I'm skilled in statistical analysis, programming (R, SQL, and Python), and data visualization, with an ability to leverage modern software tools and technologies to handle big data and generate actionable insights

Hey there, I'm Jarrar👋

I work at the intersection of business, data, and technology, and I am interested in education, learning design, and user experience research.

Beyond the data, I'm a fan of fiction (absolutely love works of Gabriel Garcia Marquez!), poetry, and cooking delicious South Asian delicacies (Biryani, anyone?). So, whether you want to chat about data insights or the latest novel you're reading, let's connect and geek out together!

Below is the list of projects that I have worked on in the last few years

Classification Model for Twitter Spam Detection based on User and Tweet Characteristics

GitHub

In response to escalating cyber threats and online fraud on social media platforms, this data mining project aims to create a predictive model for identifying Twitter spammers based on user accounts and tweet characteristics. Detecting patterns indicative of cyber attacks and malicious activities enables social media companies to refine their cybersecurity measures, preserving platform integrity.

The project seeks to answer three key questions: Can data patterns unveil Twitter accounts engaged in cyber attacks or malicious activities? How does the behavior of Twitter spammers differ from legitimate users concerning account and tweet characteristics, and how can this enhance cybersecurity measures? Can we predict a Twitter account's spam likelihood based on its attributes, and which factors are most influential? The study employed diverse classification techniques like Logistic Regression, K-Nearest Neighbors, Naive Bayes, Classification Trees, Random Forests, Bagging, and Boosting. The model with the best performance metrics (Accuracy and AUC) on a test set was selected and further fine-tuned and validated to confirm its accuracy.

Twitter's popularity has attracted malicious actors over the past decade. This research deploys a model that effectively classifies spammers by incorporating user and tweet features. Among the seven techniques tested, Random Forest stood out with an 88.25% accuracy rate. While not exhaustive, the findings offer valuable insights for Twitter to identify spam accounts and have broader implications for cybersecurity. This study underscores the importance of data mining techniques in combating malicious activity, encouraging social media and website platforms to consider their adoption.

Analyzing Demographics in Fatal Crashes: Insights for Washington Traffic Safety Policy

Our project focused on the 'Washington Fatal Crash Files,' aiming to provide insights, predictions, and policy recommendations to the Washington Traffic Safety Commission (WTSC). The primary objective was to assess whether individuals involved in fatal crashes in particular communities were residents of those communities and to pinpoint ZIP codes with a high prevalence of high-risk drivers, especially in areas near the borders of Oregon and Idaho.

Our methodology involved exploratory data analysis to identify trends and patterns and logistic regression to predict crash fatality probabilities and evaluate the impact of individual variables on fatality odds. The analysis revealed a significant proportion of non-resident drivers involved in fatal crashes (28% residents vs. 72% non-residents) and disparities in crash types and behavioral factors between residents and non-residents. Several high-risk ZIP codes were also identified, along with specific population demographics associated with increased risk.
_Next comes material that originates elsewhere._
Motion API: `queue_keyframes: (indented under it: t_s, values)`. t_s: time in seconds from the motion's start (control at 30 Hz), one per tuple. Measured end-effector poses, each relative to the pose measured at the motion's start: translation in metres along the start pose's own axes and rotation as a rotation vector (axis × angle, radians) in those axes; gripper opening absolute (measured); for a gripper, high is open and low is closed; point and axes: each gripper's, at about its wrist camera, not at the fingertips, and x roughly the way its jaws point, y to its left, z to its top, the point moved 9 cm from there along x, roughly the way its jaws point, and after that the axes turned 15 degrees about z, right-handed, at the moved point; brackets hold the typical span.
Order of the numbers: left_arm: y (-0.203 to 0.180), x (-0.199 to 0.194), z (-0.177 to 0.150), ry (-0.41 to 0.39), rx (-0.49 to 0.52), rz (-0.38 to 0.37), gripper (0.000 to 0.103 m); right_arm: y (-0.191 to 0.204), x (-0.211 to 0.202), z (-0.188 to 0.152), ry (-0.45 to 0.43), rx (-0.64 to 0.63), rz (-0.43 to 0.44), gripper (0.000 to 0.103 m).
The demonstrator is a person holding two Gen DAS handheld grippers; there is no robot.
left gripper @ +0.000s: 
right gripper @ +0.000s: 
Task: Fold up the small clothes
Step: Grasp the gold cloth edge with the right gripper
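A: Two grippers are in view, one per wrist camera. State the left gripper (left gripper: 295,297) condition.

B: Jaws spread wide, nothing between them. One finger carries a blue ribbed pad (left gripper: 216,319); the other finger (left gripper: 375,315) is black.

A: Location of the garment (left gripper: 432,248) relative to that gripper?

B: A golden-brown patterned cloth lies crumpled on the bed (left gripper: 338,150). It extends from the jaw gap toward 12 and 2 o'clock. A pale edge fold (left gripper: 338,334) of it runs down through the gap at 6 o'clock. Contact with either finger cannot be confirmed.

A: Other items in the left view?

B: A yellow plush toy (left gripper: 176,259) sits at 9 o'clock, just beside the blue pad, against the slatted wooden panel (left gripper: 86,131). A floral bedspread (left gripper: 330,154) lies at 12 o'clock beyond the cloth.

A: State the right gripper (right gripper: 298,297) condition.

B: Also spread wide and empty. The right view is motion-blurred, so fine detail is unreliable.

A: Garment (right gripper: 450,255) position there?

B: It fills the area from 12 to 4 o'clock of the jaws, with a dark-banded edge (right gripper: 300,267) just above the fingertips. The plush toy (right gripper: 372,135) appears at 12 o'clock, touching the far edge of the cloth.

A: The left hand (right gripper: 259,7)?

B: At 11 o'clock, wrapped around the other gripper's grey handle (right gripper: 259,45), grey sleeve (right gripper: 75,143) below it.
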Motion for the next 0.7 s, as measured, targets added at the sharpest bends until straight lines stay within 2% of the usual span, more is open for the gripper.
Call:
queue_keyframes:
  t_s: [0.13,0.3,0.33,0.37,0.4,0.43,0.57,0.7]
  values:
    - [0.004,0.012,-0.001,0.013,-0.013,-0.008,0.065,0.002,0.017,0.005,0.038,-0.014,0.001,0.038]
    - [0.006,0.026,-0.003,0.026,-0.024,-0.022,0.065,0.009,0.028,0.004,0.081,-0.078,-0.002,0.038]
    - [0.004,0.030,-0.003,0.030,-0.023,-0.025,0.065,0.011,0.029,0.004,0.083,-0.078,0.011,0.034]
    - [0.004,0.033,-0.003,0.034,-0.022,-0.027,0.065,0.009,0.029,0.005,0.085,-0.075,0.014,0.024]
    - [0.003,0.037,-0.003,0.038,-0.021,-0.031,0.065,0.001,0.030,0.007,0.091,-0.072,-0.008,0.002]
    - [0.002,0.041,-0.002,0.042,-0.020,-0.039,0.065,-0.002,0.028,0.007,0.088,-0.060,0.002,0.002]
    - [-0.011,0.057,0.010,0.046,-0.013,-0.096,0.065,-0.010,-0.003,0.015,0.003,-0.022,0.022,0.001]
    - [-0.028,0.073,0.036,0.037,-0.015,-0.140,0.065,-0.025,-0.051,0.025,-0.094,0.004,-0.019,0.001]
In summary, this analysis underscores the importance of understanding driver demographics and commuting patterns in specific communities where fatal crashes occur. The findings offer valuable insights for policymakers and program managers seeking to develop effective traffic safety initiatives and interventions, ultimately contributing to improved road safety in Washington.

Workforce Retention Analytics: Predicting Employee Attrition for Improved HR Management

The HR analytics project aimed at predicting employee attrition, an issue of significant concern in the business world. With over 4.25 million people leaving their jobs in the U.S. in January 2022, the cost of replacing employees is estimated to be 1.5 to 2 times their annual salary. The project underscores the importance of addressing attrition early to prevent long-lasting damage to organizations, citing contributors to employee burnout, such as unfair treatment, unmanageable workloads, and lack of role clarity.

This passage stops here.